Just got back to Jersey from spending 3 days out at that club for the Gold Cup shoot. When you guys arrive for the Mids you will be greeted by a great bunch of club members. They put on a great shoot and also have some good food. :darkbeer: The courses were nice but they do have a LOT of work ahead of them if they are going to hold an event like the Mids. I shot through on the 20,30, 40 and 80 yard practice butts before I called it quits. I can't spend the morning looking for arrows. The ranges are kept up nice and there was water and bathrooms at the halfway mark on the Cardiac course. Be prepared if you shoot the Cardiac, there is no break, You must shoot through before you can get back to the club. Also ticks were very bad and found them throughout the day. 5 targets on the older course and 3 on Cardiac are soft and shot through also. When we pulled the target to move it for the next group we found the bales fixed with expanding foam.... well, Hopefully that will be addressed before Mids. Anyway, Other than the shoot throughs the weekend was a blast and I am looking forward to seeing everyone at Mids. :wink:
John Pero


----------



## Rattleman (Jul 6, 2004)

you guys that shot Cardiac..were there any benches on that range?


----------



## Unclegus (May 27, 2003)

Rattleman said:


> you guys that shot Cardiac..were there any benches on that range?
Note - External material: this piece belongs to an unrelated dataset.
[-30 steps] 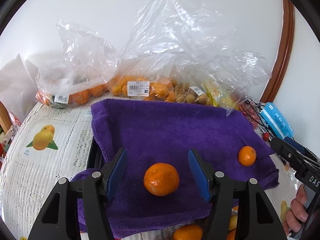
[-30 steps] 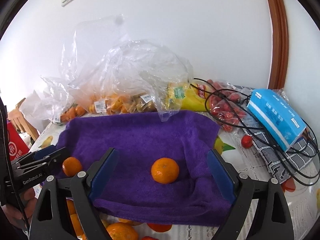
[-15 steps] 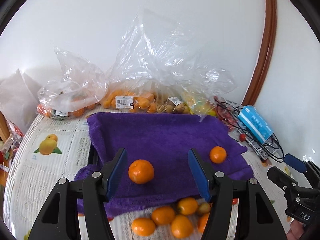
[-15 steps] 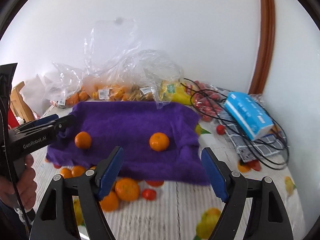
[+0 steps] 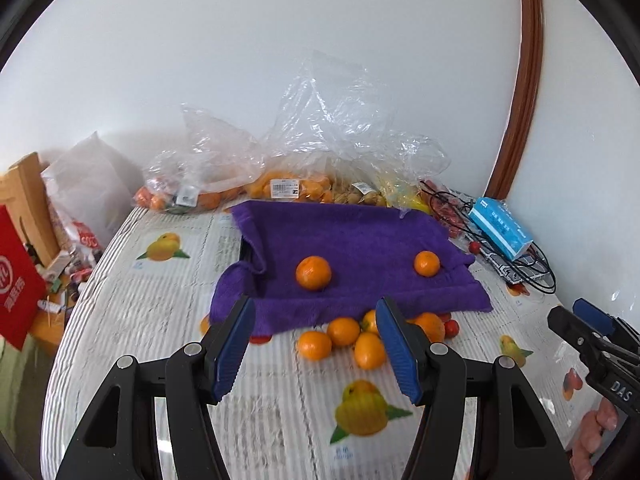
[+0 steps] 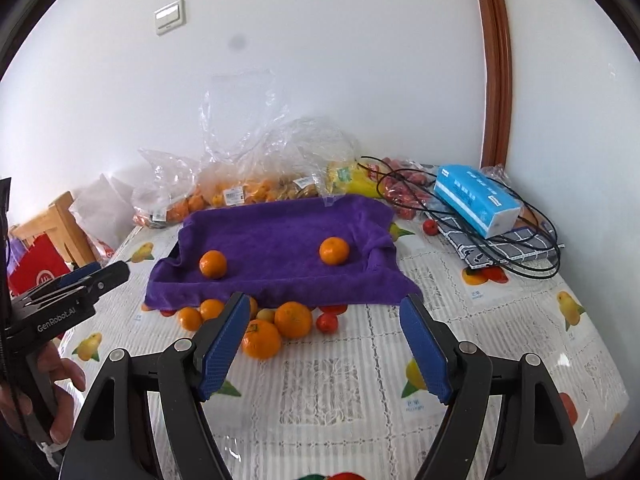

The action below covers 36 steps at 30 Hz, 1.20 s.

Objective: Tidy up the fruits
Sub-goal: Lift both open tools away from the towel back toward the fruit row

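Your left tool [image 5: 316, 350]: jaws apart, holding nothing, above the table [image 5: 160, 320]. Your right tool [image 6: 324, 344]: jaws closing, nothing between them.

Left gripper [image 5: 315, 346] empty, apart; right gripper [image 6: 325, 343] jaws closing.
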Tool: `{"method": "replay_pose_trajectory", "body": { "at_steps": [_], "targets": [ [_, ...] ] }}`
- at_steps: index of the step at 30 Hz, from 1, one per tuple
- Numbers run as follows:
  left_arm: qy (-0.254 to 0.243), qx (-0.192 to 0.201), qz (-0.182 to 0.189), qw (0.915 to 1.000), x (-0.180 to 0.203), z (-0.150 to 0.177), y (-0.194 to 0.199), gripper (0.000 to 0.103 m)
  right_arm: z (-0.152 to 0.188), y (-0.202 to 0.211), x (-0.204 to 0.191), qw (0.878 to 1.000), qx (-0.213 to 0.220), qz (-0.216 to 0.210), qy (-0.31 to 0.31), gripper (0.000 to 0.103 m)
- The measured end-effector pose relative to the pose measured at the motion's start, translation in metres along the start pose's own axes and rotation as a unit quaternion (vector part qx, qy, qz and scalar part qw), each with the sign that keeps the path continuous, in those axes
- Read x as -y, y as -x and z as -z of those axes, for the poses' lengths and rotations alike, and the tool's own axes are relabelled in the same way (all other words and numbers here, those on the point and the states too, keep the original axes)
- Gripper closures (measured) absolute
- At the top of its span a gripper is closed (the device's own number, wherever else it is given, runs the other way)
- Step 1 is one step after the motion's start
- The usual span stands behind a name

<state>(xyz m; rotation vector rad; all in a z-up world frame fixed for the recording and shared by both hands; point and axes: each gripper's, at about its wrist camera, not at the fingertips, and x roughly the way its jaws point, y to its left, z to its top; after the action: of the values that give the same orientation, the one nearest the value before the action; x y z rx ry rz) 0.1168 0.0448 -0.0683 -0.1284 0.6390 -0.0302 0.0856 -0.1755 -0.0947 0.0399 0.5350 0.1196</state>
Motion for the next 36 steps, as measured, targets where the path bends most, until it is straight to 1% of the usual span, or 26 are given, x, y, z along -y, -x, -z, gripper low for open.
{"method": "replay_pose_trajectory", "body": {
  "at_steps": [2,7,8,11,14,17,18,22,25,29,31,33,35,36],
  "targets": [
    [0.003,0.002,0.009,1.0000,0.000,0.006,0.014,0.044,0.002,0.008,0.000,1.000,-0.004,0.008,0.001,0.032],
    [0.005,0.011,0.005,0.9999,0.003,0.016,0.043,0.044,0.011,0.029,0.001,1.000,-0.014,-0.012,-0.005,0.033],
    [0.005,0.011,0.006,0.9999,0.004,0.017,0.046,0.044,0.013,0.034,0.000,1.000,-0.013,-0.010,-0.003,0.033],
    [0.000,0.006,-0.007,1.0000,0.005,0.019,0.052,0.044,0.017,0.044,-0.001,1.000,-0.008,-0.007,0.002,0.033],
    [-0.002,0.001,-0.012,0.9999,0.006,0.020,0.056,0.044,0.017,0.053,0.001,1.000,-0.008,-0.018,0.002,0.033],
    [0.003,0.004,-0.020,0.9998,0.005,0.018,0.059,0.043,0.013,0.056,0.003,1.000,-0.005,-0.017,0.005,0.033],
    [0.007,0.004,-0.023,0.9997,0.005,0.016,0.059,0.043,0.011,0.056,0.003,1.000,-0.007,-0.023,0.007,0.033],
    [0.027,-0.007,-0.027,0.9993,0.004,0.009,0.053,0.043,0.005,0.049,0.007,0.999,-0.018,-0.042,0.011,0.033],
    [0.035,-0.013,-0.039,0.9986,0.004,0.005,0.047,0.043,0.002,0.040,0.009,0.998,-0.023,-0.048,0.016,0.033],
    [0.046,-0.019,-0.052,0.9974,0.003,0.004,0.038,0.043,0.000,0.017,0.015,0.997,-0.045,-0.057,0.026,0.033],
    [0.057,-0.022,-0.056,0.9965,-0.001,0.004,0.033,0.043,0.000,0.006,0.018,0.996,-0.054,-0.060,0.025,0.037],
    [0.066,-0.028,-0.058,0.9957,-0.006,0.005,0.028,0.043,-0.001,-0.006,0.021,0.996,-0.062,-0.065,0.025,0.045],
    [0.068,-0.034,-0.064,0.9951,-0.010,0.006,0.021,0.043,0.001,-0.015,0.022,0.995,-0.065,-0.069,0.029,0.047],
    [0.067,-0.036,-0.068,0.9947,-0.012,0.006,0.018,0.043,0.003,-0.021,0.022,0.995,-0.066,-0.069,0.032,0.051]
  ]
}}
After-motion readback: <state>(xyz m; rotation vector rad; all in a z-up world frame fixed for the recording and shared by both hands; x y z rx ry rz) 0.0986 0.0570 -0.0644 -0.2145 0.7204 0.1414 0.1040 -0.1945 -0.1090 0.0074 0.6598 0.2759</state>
Now you're thinking OLD like me.....scary isn't it?


----------



## Rattleman (Jul 6, 2004)

I heard from Ron West and he said that Cardiac has benches on ALL targets.


----------



## Rattleman (Jul 6, 2004)

Unclegus said:


> Now you're thinking OLD like me.....scary isn't it?


Scary isn't the half of it.


----------



## IGluIt4U (Sep 22, 2004)

Rattleman said:


> I heard from Ron West and he said that Cardiac has benches on ALL targets.
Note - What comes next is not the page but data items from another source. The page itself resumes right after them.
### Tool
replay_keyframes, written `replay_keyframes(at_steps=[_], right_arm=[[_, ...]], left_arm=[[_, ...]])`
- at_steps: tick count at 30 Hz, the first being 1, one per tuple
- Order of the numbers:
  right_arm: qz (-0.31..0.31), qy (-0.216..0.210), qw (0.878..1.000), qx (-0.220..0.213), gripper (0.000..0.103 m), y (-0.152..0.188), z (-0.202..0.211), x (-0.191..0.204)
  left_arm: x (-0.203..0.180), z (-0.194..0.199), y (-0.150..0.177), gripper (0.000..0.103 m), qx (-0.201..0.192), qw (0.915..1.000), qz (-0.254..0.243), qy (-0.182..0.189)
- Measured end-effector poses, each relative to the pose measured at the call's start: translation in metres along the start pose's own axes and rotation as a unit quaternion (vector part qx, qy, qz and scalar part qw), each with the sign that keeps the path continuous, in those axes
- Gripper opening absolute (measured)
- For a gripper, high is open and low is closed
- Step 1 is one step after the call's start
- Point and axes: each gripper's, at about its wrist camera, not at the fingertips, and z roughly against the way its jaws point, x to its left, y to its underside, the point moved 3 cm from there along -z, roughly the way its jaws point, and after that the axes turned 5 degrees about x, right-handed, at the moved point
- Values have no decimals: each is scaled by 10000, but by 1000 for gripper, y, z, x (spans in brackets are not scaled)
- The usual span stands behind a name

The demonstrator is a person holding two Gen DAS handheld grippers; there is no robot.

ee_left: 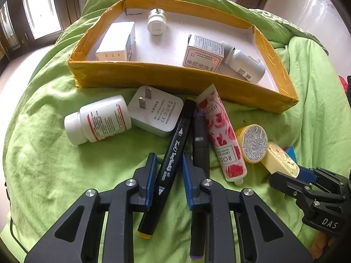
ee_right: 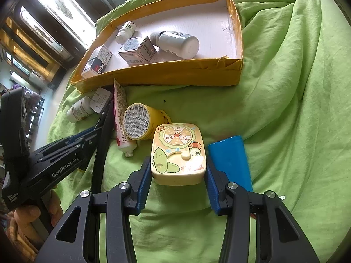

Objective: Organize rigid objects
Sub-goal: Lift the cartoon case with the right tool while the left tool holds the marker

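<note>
Below, the left gripper's (ee_left: 169,175) blue pads straddle a black marker (ee_left: 170,160) without pressing it. The right gripper (ee_right: 177,175) pinches a cream cartoon box (ee_right: 178,153). Both lie on green bedding (ee_right: 285,87), just beside the yellow tray (ee_left: 175,80).

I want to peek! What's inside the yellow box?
Inside the yellow box lie two white cartons, a small white jar and a silver bottle. Its near wall hides the floor just behind it.

"ROSE" and "HAND CREAM" are printed on the pink floral tube (ee_left: 221,135) just right of the left jaws. "GenRobot.AI" is read on the left gripper (ee_right: 87,139), and "DAS" on the right gripper (ee_left: 296,171).
</note>
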Motion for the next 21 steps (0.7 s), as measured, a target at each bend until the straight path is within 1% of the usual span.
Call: replay_keyframes(at_steps=[3,7,13,16,17,18,21], right_arm=[[2,11,10000,5,41,0,-1,0],[18,42,10000,-13,41,-1,-1,1],[11,37,9998,-185,41,-2,6,1],[-1,46,9997,-252,41,-3,9,1],[1,45,9997,-258,41,-3,9,1],[2,36,9996,-270,41,-3,10,1],[-1,5,9994,-352,41,-4,14,2]], left_arm=[[-2,1,2,20,-36,9999,-82,-72],[-3,3,4,18,-59,9999,-113,-45],[-13,19,12,15,-205,9993,-284,-157],[-13,25,13,15,-260,9991,-279,-175],[-13,28,13,13,-289,9990,-272,-210],[-12,30,13,12,-305,9990,-254,-226],[-10,36,15,12,-364,9988,-219,-236]])
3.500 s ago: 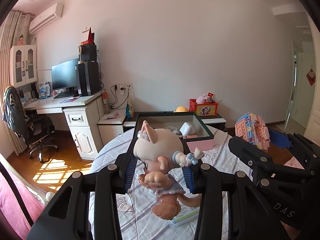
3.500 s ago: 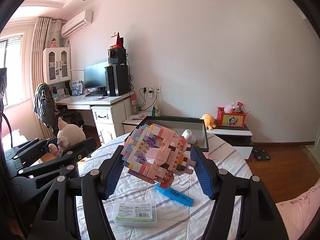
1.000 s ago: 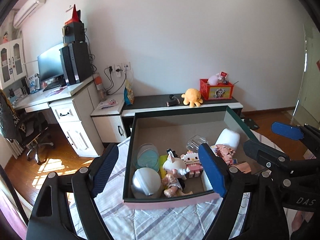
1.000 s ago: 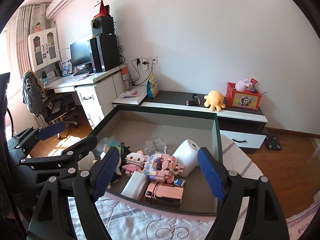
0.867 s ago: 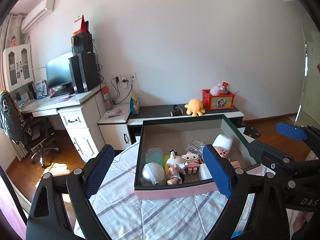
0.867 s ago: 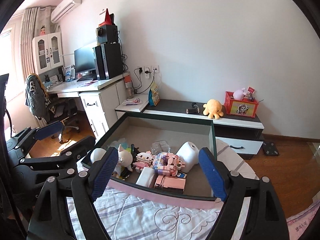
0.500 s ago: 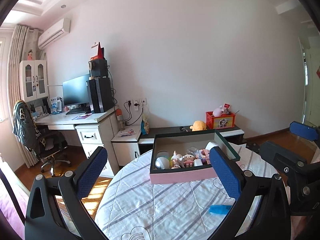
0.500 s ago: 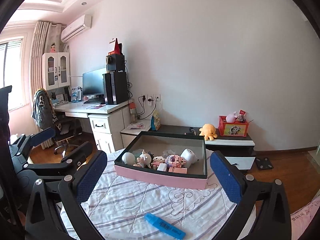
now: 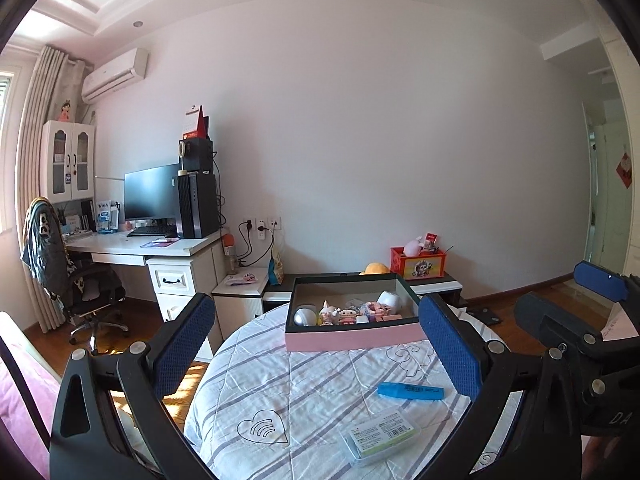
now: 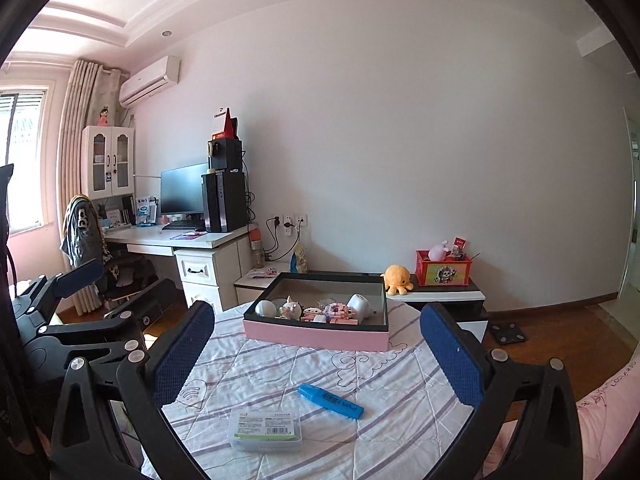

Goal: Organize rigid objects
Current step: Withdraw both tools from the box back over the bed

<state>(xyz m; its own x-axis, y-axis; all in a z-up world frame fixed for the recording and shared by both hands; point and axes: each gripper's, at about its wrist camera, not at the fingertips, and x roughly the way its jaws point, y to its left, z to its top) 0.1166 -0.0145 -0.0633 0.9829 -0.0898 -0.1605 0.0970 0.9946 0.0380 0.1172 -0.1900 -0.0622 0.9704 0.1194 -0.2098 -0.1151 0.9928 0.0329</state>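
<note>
A pink box with a dark rim (image 9: 352, 338) (image 10: 316, 334) sits at the far side of the round table and holds several toys, among them the pig figurine (image 9: 329, 313) and the pink brick model (image 10: 338, 311). On the striped cloth nearer to me lie a blue marker (image 9: 411, 391) (image 10: 330, 400) and a clear plastic case with a green label (image 9: 380, 436) (image 10: 266, 428). My left gripper (image 9: 316, 356) is open and holds nothing. My right gripper (image 10: 316, 360) is likewise open and holds nothing. Both hover at the table's near side, well back from the box.
The round table (image 9: 280, 400) is covered by a white striped cloth. Behind it stand a low dark cabinet (image 10: 440, 294) with a yellow plush and a red box, and a white desk (image 9: 160, 248) with a monitor and an office chair (image 9: 80, 288) at the left.
Both grippers have let go of their toys in the box, opened wide and drawn back and up from it. The marker and the plastic case have come into view.
</note>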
Yea, for the most part there was plenty of opportunity to sit and rest at the targets.. only a couple I think didn't.. but.. pack a lunch.. :chortle: :wink: 

It's a great course.. not too hard, but not a cakewalk either. :nono:


----------



## IGluIt4U (Sep 22, 2004)

FS560 said:


> celotex is sheathing for wood frame house construction for the walls, it goes on the outside of the studs.
> 
> it is cut into planks and stacked. the problem is the glue that binds the fibers.


The bronze or steel potscrubbers work great to get it off.. or plenty of lube.. these targets shed.. :lol: :wink:


----------



## nanayak (Dec 6, 2008)

Thanks for the advice....should I bring the brace and cooler?
_Posted via Mobile Device_


----------



## IGluIt4U (Sep 22, 2004)

nanayak said:


> Thanks for the advice....should I bring the brace and cooler?
> _Posted via Mobile Device_


If it's hot, bring a cold drink.. or two.. :lol: There are water coolers along the way on Cardiac and I suspect they'll have a sandwich/drink vendor along the halfway point (he was leaving as we were gettin there last weekend, but we started late).
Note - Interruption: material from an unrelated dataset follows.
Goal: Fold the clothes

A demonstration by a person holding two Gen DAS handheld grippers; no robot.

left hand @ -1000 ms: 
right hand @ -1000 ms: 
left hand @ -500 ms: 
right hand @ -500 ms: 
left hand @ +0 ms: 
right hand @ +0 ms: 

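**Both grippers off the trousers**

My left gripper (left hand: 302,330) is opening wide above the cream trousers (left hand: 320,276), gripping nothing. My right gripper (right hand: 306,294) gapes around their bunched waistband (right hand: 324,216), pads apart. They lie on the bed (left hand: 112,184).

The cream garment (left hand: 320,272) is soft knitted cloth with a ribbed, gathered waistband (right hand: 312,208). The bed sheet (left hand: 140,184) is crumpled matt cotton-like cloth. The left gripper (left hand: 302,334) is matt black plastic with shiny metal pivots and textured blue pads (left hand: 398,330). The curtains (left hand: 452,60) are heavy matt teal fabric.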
The walking isn't too bad, though there are a couple up/downhill treks..  Similar to AAA, perhaps a lil tougher in spots..


----------



## nanayak (Dec 6, 2008)

IGluIt4U said:


> If it's hot, bring a cold drink.. or two.. :lol: There are water coolers along the way on Cardiac and I suspect they'll have a sandwich/drink vendor along the halfway point (he was leaving as we were gettin there last weekend, but we started late).
> 
> The walking isn't too bad, though there are a couple up/downhill treks..  Similar to AAA, perhaps a lil tougher in spots..


Thankls Sticky... I'll be prepared...leg in hand and dragging a cooler....
_Posted via Mobile Device_


----------